• Problem
The required output is the lines below from the line containing "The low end" to the line containing "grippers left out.", inclusive, retyped exactly. No other lines belong in it.

• Data segment
◇ ◇ ◇ ◇

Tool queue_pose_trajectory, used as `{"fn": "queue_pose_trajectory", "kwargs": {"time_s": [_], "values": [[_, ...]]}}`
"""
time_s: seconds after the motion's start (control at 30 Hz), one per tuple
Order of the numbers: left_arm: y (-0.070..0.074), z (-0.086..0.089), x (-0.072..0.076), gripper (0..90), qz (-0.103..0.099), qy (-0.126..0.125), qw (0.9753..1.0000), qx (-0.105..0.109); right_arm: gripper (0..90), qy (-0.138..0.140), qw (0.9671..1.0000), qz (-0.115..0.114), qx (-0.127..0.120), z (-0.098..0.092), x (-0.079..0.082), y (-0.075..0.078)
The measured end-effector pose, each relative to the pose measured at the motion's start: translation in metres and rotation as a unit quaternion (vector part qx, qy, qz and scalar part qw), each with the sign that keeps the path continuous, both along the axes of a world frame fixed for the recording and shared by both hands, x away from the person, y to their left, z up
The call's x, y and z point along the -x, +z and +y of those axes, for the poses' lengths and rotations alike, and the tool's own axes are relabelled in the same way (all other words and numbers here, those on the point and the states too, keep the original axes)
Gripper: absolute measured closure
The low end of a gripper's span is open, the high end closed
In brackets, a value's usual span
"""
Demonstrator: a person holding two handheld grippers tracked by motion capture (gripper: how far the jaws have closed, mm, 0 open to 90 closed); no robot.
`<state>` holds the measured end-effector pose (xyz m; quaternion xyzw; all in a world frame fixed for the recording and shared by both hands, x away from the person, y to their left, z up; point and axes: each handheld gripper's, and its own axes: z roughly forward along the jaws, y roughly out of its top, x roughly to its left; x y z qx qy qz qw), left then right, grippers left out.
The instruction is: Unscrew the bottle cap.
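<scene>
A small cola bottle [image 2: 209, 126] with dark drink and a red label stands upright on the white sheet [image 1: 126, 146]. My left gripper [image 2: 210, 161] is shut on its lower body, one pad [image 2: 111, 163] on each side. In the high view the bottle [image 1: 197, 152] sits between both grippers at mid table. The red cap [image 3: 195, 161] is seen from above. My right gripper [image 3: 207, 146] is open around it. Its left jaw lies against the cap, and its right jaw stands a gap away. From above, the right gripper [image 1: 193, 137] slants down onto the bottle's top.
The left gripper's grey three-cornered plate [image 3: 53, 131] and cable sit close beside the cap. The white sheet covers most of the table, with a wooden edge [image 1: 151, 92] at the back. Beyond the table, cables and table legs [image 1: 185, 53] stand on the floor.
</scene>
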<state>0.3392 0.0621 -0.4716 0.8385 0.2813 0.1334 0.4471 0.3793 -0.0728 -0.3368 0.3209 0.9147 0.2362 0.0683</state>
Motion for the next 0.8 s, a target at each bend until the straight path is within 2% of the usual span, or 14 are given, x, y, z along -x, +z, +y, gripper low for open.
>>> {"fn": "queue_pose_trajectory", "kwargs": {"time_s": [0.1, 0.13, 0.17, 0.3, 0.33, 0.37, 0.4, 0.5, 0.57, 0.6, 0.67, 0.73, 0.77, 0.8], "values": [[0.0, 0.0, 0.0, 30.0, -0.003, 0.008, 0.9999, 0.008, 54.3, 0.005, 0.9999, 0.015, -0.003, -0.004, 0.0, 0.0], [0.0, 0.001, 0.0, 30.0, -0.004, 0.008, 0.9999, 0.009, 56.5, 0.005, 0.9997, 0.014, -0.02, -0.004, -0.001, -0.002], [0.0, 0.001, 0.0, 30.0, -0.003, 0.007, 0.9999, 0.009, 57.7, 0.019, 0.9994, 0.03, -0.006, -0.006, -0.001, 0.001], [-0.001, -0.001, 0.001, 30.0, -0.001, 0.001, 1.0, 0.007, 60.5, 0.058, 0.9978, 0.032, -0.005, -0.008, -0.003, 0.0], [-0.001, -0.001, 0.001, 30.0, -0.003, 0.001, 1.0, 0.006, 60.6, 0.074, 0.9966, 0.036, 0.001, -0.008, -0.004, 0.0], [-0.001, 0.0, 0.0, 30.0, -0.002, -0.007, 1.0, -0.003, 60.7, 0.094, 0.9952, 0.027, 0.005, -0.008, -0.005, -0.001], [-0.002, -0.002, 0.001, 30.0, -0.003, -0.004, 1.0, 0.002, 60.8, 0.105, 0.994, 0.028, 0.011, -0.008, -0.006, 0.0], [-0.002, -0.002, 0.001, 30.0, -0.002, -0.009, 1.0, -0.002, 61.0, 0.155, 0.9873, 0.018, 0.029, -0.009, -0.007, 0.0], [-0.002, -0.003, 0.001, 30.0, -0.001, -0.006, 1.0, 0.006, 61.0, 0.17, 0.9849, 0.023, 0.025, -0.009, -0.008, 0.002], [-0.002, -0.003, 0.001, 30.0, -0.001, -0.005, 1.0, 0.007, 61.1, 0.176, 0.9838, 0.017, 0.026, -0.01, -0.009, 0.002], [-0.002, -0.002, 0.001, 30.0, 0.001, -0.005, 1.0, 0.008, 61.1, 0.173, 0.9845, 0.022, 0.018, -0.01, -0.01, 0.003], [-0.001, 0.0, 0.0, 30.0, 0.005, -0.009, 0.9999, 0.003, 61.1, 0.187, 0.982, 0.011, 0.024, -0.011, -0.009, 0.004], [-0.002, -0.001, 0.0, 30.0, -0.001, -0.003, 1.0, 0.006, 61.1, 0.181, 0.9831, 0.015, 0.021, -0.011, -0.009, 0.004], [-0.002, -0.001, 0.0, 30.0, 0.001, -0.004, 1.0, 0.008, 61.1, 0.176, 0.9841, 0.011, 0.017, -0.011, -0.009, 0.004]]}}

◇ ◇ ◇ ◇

• Output for this exercise
The low end of a gripper's span is open, the high end closed
In brackets, a value's usual span
"""
Demonstrator: a person holding two handheld grippers tracked by motion capture (gripper: how far the jaws have closed, mm, 0 open to 90 closed); no robot.
`<state>` holds the measured end-effector pose (xyz m; quaternion xyzw; all in a world frame fixed for the recording and shared by both hands, x away from the person, y to their left, z up; point and axes: each handheld gripper's, and its own axes: z roughly forward along the jaws, y roughly out of its top, x roughly to its left; x y z qx qy qz qw), left then right, grippers left out.

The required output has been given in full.